— Чегойта? — поинтересовался Дэн.
— Тогойта! — парировала сестра. — От Насти ты ушел стретовскими огородами. И да, про Олю мне мама тоже рассказывала. Но ведь не вариант, да?
— Ксюха, блин!
— Сам такой, — Ксения показала ему язык.
— Брек, Басаргины! — вклинился Парамонов. — Еще подеритесь тут. Кстати, а вы дрались в детстве?
— Конечно! — сказала Ксюха и кивнула головой на брата. — Он — за меня.
— Она поддерживала артобстрелом, — рассмеялся Денис.
— Два диверсанта, — расхохотался Глеб, и Кроха на его руках возмущенно заверещала. Он легко подбросил ее и возмущение превратилось в смех. — Ну так чего, Дэн? Что там у тебя со сменами и бабами в пятницу?
— Привозите, — сдался Басаргин. — Все равно не слезете.
— Слава яйцам! — Глеб закашлялся и пояснил: — В смысле — спасибо, друг!
Из Стретовки Басаргин выбрался только далеко после обеда, забивая эфир всем, чем было возможно. Племянницей, чисткой мангала, чтением старых журналов на диване.

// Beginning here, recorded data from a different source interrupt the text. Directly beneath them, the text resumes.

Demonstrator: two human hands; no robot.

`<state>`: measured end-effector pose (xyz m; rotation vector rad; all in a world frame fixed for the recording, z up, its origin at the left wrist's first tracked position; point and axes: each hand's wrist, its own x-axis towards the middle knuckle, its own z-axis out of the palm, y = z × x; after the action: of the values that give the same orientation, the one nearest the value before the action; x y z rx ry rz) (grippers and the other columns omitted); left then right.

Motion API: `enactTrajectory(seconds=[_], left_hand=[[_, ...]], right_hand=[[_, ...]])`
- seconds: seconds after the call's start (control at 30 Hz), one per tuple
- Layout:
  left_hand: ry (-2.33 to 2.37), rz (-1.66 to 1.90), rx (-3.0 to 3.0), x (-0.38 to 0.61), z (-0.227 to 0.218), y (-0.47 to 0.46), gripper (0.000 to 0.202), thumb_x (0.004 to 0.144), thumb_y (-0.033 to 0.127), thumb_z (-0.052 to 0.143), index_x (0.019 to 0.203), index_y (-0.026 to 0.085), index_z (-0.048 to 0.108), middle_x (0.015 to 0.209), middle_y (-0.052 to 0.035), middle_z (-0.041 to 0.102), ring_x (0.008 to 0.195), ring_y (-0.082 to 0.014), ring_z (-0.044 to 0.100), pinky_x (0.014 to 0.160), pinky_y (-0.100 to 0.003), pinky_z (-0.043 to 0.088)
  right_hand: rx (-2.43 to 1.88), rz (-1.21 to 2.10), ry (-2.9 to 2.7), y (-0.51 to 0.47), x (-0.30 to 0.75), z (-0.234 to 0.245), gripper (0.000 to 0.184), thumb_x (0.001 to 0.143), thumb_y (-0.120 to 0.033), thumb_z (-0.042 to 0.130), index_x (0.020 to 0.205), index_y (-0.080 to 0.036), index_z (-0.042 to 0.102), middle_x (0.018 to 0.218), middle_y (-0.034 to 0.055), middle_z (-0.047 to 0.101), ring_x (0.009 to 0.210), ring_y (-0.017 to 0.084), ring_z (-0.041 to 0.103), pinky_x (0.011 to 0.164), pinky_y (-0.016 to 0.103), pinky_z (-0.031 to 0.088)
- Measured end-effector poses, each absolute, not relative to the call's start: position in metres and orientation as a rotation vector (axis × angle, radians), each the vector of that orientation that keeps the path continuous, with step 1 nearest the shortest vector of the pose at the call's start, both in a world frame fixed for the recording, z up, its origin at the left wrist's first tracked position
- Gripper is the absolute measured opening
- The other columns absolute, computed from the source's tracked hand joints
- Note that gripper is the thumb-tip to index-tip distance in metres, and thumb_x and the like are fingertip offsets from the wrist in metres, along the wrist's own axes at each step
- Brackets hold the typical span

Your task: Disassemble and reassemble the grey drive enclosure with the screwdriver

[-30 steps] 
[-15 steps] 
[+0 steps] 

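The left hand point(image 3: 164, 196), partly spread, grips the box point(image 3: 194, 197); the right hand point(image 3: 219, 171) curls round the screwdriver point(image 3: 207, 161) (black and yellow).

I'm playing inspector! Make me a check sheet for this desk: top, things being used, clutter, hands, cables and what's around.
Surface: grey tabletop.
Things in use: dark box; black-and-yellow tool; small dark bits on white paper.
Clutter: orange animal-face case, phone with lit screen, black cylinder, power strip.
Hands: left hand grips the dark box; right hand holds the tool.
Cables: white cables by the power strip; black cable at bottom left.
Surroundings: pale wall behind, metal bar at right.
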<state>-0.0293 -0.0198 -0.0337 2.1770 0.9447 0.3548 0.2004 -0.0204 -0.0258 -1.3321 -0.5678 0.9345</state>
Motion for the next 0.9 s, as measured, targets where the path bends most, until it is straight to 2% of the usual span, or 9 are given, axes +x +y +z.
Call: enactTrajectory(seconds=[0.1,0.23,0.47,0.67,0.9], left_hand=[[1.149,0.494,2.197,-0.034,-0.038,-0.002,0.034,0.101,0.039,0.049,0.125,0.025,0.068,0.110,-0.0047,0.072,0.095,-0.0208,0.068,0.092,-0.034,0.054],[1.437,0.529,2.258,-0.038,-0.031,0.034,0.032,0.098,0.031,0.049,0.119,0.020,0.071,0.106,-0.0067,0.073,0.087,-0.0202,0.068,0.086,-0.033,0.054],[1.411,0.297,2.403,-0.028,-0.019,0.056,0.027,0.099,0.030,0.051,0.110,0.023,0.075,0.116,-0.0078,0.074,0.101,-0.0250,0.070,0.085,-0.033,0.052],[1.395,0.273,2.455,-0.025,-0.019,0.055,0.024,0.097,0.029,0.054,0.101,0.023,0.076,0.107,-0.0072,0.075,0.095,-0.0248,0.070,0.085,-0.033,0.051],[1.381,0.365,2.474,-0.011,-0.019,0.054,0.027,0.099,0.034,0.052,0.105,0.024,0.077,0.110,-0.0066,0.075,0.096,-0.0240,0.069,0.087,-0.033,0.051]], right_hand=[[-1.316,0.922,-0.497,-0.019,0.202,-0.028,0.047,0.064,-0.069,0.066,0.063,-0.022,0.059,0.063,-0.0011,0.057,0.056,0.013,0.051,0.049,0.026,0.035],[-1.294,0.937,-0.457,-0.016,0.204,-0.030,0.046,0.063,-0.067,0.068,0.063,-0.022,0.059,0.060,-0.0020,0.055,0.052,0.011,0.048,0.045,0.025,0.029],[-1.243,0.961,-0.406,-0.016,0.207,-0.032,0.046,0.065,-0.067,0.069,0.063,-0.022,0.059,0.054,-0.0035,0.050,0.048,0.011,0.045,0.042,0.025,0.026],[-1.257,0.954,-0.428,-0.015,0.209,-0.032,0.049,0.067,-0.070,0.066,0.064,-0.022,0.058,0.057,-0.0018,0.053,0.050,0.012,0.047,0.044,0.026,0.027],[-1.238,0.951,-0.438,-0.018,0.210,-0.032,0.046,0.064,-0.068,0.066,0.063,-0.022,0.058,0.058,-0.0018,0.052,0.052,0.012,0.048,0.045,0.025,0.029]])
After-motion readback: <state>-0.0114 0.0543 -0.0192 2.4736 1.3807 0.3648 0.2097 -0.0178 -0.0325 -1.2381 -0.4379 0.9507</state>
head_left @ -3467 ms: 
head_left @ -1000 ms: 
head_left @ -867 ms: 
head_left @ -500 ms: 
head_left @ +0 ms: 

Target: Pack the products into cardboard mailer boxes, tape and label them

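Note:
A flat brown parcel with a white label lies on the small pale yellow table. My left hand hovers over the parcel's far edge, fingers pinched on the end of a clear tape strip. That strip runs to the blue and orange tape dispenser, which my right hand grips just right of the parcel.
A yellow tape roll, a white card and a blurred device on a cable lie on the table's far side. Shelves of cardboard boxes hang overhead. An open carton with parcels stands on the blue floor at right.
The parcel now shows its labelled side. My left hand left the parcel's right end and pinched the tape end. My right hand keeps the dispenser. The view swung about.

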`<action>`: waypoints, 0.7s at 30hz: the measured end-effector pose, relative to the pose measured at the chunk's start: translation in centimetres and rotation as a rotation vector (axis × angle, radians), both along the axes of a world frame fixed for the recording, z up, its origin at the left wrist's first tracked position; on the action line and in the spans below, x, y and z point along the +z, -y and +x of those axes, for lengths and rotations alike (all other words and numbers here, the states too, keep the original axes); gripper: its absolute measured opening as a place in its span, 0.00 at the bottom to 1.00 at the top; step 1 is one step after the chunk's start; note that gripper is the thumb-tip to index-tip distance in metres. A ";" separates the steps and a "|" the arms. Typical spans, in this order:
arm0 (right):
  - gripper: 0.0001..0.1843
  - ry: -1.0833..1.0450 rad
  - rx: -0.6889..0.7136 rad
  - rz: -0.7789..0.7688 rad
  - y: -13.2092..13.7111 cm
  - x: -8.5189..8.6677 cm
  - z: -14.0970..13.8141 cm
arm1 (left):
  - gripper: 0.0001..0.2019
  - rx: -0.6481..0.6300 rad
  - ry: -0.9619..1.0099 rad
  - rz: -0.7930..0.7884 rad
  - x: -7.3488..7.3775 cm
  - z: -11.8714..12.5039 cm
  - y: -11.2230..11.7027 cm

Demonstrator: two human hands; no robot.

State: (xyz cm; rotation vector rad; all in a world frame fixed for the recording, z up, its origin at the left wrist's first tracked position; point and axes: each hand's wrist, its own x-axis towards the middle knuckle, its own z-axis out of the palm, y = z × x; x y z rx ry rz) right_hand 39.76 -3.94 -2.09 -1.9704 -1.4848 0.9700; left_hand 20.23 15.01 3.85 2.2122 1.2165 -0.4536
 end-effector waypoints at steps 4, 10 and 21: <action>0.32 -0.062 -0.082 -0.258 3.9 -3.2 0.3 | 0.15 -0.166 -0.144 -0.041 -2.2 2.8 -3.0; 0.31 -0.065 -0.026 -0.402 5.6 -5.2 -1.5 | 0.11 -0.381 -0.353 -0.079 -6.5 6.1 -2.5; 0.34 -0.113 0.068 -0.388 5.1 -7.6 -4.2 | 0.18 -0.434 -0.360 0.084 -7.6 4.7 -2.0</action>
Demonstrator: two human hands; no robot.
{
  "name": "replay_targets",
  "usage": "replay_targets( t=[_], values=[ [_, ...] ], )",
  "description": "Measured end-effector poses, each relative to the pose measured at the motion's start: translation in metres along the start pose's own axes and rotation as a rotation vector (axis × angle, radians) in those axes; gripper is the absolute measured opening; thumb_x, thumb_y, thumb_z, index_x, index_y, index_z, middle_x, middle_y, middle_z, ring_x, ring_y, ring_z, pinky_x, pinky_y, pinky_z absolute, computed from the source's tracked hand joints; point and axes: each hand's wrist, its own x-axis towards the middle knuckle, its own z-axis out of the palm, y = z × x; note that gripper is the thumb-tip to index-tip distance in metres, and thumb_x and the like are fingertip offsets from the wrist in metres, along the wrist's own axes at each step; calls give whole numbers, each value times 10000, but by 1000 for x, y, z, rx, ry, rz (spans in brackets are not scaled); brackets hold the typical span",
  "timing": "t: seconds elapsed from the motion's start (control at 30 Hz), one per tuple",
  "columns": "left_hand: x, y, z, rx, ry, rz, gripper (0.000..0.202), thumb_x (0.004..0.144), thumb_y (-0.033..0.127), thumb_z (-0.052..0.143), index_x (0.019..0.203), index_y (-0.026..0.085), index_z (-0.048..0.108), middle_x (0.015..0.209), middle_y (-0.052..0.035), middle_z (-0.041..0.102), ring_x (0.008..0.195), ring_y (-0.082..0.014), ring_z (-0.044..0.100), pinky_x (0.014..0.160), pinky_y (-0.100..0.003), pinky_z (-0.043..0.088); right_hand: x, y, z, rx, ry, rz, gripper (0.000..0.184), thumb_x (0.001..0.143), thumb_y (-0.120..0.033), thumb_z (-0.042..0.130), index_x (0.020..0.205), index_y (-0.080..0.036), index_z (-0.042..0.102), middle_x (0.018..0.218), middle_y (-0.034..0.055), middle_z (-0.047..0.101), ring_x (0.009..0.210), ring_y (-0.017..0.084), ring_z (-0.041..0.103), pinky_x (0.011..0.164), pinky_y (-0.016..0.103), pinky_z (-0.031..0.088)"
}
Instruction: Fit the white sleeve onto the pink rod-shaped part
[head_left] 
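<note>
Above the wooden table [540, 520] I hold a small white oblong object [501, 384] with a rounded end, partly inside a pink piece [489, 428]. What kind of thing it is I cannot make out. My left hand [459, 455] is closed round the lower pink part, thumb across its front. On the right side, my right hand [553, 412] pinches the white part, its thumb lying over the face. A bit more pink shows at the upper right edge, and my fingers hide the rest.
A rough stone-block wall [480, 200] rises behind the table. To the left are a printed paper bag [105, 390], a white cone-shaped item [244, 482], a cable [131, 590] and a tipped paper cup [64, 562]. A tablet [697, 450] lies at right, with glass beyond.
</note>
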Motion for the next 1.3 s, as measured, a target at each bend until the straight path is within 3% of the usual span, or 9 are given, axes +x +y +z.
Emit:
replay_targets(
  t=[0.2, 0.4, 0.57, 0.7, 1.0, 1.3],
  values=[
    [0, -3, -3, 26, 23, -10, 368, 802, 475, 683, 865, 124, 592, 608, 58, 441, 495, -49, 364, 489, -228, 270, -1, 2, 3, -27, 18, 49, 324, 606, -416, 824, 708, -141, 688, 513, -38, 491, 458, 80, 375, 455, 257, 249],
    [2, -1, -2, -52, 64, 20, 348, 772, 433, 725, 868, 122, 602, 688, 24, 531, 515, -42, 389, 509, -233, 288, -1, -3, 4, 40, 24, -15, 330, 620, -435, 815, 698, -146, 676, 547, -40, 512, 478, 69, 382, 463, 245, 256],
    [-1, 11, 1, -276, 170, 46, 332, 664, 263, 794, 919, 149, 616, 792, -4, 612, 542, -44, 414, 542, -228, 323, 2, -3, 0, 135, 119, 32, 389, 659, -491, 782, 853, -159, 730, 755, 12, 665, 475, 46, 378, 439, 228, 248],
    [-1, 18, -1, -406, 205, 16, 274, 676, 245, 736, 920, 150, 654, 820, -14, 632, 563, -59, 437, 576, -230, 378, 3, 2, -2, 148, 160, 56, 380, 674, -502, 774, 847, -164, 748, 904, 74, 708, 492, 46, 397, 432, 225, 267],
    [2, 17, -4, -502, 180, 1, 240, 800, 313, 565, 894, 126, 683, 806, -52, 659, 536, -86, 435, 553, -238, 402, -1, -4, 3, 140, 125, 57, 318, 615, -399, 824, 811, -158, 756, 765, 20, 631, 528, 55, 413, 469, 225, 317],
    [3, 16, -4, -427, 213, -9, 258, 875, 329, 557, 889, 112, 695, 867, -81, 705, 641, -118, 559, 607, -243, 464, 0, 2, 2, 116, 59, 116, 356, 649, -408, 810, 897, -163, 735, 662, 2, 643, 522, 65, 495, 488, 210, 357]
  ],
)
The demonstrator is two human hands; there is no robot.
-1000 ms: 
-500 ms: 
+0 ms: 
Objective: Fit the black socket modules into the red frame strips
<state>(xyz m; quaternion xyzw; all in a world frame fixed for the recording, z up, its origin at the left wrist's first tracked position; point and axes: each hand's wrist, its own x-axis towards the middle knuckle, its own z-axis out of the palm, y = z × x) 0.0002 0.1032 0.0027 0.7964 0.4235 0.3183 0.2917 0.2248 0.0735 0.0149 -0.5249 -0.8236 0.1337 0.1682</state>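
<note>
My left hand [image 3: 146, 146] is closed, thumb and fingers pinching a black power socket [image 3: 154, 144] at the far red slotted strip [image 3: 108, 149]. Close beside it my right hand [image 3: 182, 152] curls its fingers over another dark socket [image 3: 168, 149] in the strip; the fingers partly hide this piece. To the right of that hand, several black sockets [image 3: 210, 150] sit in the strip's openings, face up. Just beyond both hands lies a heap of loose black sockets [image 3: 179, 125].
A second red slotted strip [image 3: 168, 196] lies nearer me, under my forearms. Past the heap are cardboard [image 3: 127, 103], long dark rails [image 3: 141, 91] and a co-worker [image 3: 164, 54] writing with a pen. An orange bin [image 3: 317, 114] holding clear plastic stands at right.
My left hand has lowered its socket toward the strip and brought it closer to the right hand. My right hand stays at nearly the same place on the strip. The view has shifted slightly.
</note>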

В одном обнаружилась увлекательная статья о перевыполнении плана тушения пожаров какой-то из столичных частей.
А всю дорогу домой, словно мелодией из шарманки, крутилось единственное: еще сутки.
От встречи с Олей его отделяли лишь сутки.
И в самой буйной своей фантазии Денис не мог представить, что начнется все с Каланчи. Но, как в плохом кино, в котором фигурирует любовный треугольник, разборка между двумя самцами относительно самки — неизбежна. Даже если самке оба они нафиг не сдались.
Каланча поймал его в раздевалке в самом начале смены, где они по стечению обстоятельств оказались первыми и только вдвоем. Он даже выдохнуть после дороги толком не успел, как Жора захлопнул перед его носом его же ящик и вдохновенно выдал:
— Вообще, лейтенант, ты молодец! Нормально все рассчитал!
— И тебе здравствуй, Жора, — удивленно отозвался Денис и распахнул дверцу обратно. — Не с той ноги встал?
— Ты какого хрена Надёжкину клеишь, а?
— С березы рухнул?
— Нефиг придуриваться! Мужики видали, как ты ее в прошлый раз забирал. И она тебя ждала!
— Забирал, — медленно проговорил Денис. — Дальше что?
Жорик аж рот раскрыл. Но, кажется, понятие о том, что именно «дальше», натыкалось на неумолимую стену полного отсутствия воображения и способности мало-мальски развивать собственные мысли. Потому он набычился и прорычал:
— А ты думаешь, мало? Ты ее глазами жрешь так, что по роже врезать охота. Я тебе как другу все рассказал. Ты ж знал, что Надёжкина — моя. А сам лезешь!
— Жо-ра! Она не кобыла, чтобы быть чьей-то.
— Я с ней который месяц толкусь! Это ты мне на Новый год помешал. А сам тем временем… И давно вы… Давно?